Другими словами, возможно представить себе язык и иконографию как разновидности (модальности) коммуникации, и эти модальности способны сами друг с другом взаимодействовать, а точнее говоря, перетекать друг в друга (как и полагается модальностям). И потому должны быть механизмы этого превращения, должна существовать логика превращения одной модальности (например, связанной с формами восприятия – зрением, обонянием, осязанием, слухом и т. д.) в другую[701]. И должны существовать внемодальные, то есть лишенные модальности, средства трансформации, которые, вслед за Личем, можно собрать в десять категорий (сигнум, символ, знак и т. д.), поделенных на два типа – индекс и сигнал, которые различаются способом означивания: или автоматическим, механическим и инстинктивным (сигнал), или требующим участия сознания (индекс).
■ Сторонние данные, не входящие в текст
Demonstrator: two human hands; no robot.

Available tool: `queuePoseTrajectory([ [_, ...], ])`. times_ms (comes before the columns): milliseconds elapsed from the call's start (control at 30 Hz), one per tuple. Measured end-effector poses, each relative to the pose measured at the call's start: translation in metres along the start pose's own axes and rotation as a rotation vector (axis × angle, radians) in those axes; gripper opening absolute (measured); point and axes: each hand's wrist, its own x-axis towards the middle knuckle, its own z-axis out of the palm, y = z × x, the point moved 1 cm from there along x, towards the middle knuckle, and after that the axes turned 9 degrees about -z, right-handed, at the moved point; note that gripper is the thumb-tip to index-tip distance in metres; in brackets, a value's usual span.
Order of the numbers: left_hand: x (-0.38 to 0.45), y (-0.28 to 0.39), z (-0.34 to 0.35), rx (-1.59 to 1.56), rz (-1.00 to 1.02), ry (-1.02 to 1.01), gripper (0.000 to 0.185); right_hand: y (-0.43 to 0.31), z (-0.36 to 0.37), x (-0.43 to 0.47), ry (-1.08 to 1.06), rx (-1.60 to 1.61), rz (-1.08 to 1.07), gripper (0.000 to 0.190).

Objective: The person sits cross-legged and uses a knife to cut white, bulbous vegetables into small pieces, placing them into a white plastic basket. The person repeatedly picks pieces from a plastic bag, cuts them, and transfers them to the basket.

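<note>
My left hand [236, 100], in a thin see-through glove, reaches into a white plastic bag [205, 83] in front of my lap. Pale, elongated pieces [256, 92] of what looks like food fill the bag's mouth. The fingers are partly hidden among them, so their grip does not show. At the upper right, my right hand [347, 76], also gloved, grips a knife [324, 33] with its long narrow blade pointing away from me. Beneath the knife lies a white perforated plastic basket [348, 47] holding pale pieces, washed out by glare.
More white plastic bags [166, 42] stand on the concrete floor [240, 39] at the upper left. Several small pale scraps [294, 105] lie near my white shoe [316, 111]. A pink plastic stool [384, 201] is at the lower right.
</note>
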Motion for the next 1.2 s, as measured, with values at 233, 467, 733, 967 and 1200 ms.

Соответственно, если «сигнум» – это результат конвенционального, произвольного выбора двух составляющих коммуникации, то «знак» – это уже случай отношений, построенных на «первичных внутренних связях», подразумевающих общий культурный контекст.

Развивая подобные положения Лича, Синдинг-Ларсен делает крайне существенное уточнение: вышеизложенные различия ориентированы на способ порождения всех подобных символов и знаков, без учета того обстоятельства, что акт появления знака полагает начало процессу сотворения самого культурного контекста. Более того, невозможен в принципе произвольный акт знакопорождения: если знак появился, то это что-то уже значит.